◆ Exercise requirements ◆
Transcribe the stretch of entries below from the line with "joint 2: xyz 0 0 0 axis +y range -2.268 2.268" through the line with "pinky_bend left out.", exactly and with both ends included; leave out all other lines.

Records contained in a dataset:
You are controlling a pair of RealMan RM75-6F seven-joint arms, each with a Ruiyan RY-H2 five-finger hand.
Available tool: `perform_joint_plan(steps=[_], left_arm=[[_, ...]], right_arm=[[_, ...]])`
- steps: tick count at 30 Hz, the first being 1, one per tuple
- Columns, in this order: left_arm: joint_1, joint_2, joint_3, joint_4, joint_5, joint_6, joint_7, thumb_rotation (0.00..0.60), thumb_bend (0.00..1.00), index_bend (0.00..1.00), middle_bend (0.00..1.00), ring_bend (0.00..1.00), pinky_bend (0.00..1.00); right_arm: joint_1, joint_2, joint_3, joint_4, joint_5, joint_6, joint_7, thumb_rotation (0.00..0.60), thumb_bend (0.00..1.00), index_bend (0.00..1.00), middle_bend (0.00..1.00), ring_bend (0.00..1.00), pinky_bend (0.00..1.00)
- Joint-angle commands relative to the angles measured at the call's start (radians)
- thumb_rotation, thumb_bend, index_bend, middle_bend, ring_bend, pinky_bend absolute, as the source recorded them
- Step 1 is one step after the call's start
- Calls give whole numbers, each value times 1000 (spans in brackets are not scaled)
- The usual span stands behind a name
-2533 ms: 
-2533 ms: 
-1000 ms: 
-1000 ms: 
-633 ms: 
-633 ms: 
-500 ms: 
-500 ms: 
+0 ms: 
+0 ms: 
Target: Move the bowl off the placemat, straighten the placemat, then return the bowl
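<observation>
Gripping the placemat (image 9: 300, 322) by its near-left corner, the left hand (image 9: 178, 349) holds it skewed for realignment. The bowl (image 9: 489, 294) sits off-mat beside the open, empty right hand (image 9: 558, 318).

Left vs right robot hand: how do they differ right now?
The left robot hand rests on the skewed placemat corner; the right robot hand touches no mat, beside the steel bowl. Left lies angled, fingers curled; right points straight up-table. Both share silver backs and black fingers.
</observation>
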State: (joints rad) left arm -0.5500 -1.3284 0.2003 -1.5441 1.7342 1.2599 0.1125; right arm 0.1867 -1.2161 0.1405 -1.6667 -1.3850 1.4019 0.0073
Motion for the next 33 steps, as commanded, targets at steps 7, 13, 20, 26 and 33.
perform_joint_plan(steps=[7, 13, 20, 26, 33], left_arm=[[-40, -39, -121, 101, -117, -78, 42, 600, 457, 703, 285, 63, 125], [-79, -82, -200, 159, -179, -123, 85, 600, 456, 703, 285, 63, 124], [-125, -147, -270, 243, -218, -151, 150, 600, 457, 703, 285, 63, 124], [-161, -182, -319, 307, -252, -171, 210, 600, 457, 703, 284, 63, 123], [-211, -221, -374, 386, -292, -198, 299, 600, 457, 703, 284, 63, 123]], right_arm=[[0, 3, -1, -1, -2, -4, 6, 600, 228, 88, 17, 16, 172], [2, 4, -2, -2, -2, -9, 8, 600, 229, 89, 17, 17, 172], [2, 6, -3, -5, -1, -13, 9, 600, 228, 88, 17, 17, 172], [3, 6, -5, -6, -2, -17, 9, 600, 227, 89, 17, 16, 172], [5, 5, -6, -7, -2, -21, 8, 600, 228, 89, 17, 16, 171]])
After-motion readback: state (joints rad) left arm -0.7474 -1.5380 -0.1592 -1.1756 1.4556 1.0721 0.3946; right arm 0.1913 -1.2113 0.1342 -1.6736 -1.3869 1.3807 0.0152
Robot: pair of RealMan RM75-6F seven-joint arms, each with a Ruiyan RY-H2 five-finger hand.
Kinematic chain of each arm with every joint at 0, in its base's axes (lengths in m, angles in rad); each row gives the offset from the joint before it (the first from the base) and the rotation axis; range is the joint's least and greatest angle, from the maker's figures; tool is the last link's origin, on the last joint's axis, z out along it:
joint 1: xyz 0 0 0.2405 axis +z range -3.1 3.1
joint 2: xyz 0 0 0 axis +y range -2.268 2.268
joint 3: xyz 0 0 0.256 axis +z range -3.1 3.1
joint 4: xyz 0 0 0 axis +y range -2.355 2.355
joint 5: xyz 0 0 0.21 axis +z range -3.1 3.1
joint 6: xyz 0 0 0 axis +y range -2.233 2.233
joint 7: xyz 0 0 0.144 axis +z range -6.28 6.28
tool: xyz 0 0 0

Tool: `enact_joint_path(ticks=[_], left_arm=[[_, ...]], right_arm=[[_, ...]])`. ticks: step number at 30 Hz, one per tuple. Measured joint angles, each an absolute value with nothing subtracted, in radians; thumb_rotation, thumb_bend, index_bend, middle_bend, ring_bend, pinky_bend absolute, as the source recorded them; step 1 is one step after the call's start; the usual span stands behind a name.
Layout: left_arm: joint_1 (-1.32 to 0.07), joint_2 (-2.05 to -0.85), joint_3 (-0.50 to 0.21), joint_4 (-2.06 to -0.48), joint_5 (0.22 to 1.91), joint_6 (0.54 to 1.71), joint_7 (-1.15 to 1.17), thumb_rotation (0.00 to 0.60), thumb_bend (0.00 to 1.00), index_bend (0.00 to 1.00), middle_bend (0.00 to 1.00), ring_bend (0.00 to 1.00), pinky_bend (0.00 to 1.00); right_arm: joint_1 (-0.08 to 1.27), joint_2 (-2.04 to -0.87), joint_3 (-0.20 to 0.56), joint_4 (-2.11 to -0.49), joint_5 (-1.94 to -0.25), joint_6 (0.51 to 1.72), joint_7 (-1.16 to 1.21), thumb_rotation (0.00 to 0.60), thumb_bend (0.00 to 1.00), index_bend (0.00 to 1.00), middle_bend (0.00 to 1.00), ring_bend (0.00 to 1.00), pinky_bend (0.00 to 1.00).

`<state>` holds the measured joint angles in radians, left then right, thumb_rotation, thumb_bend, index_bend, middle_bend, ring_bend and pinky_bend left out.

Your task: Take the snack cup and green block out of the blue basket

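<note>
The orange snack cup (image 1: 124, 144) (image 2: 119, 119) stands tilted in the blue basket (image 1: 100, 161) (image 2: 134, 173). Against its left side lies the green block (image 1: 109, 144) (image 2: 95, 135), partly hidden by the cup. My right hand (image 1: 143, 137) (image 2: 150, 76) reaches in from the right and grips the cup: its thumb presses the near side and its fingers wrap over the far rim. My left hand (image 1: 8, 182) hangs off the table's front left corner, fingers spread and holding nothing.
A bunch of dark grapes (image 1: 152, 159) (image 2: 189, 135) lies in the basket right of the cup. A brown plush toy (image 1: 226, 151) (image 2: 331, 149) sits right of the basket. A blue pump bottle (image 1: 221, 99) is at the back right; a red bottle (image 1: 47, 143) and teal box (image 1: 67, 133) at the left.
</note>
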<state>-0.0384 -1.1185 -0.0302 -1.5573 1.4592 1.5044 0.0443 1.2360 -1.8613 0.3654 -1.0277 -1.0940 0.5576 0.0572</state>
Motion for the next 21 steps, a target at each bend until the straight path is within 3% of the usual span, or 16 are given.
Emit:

◆ Result for this exercise ◆
joint 2: xyz 0 0 0 axis +y range -2.268 2.268
joint 3: xyz 0 0 0.256 axis +z range -3.1 3.1
joint 4: xyz 0 0 0 axis +y range -2.355 2.355
joint 5: xyz 0 0 0.21 axis +z range -3.1 3.1
joint 6: xyz 0 0 0 axis +y range -2.233 2.233
joint 7: xyz 0 0 0.144 axis +z range -6.28 6.28
tool: xyz 0 0 0

Tool: `enact_joint_path(ticks=[_], left_arm=[[_, ...]], right_arm=[[_, ...]])`. ticks: step number at 30 Hz, one per tuple. Measured joint angles, each an absolute value with nothing subtracted, in radians; thumb_rotation, thumb_bend, index_bend, middle_bend, ring_bend, pinky_bend absolute, as the source recorded them; step 1 is one step after the call's start; the usual span stands behind a name.
Layout: left_arm: joint_1 (-1.32 to 0.07), joint_2 (-2.05 to -0.85), joint_3 (-0.50 to 0.21), joint_4 (-2.06 to -0.48), joint_5 (0.22 to 1.91), joint_6 (0.54 to 1.71), joint_7 (-1.15 to 1.17), thumb_rotation (0.00 to 0.60), thumb_bend (0.00 to 1.00), index_bend (0.00 to 1.00), middle_bend (0.00 to 1.00), ring_bend (0.00 to 1.00), pinky_bend (0.00 to 1.00); right_arm: joint_1 (-0.08 to 1.27), joint_2 (-2.04 to -0.87), joint_3 (-0.20 to 0.56), joint_4 (-2.11 to -0.49), joint_5 (-1.94 to -0.25), joint_6 (0.51 to 1.72), joint_7 (-1.16 to 1.21), thumb_rotation (0.00 to 0.60), thumb_bend (0.00 to 1.00), index_bend (0.00 to 1.00), middle_bend (0.00 to 1.00), ring_bend (0.00 to 1.00), pinky_bend (0.00 to 1.00).

`<state>` holds the measured joint angles in radians, left then right, thumb_rotation, thumb_bend, index_bend, middle_bend, ring_bend and pinky_bend left out.

No additional response is required.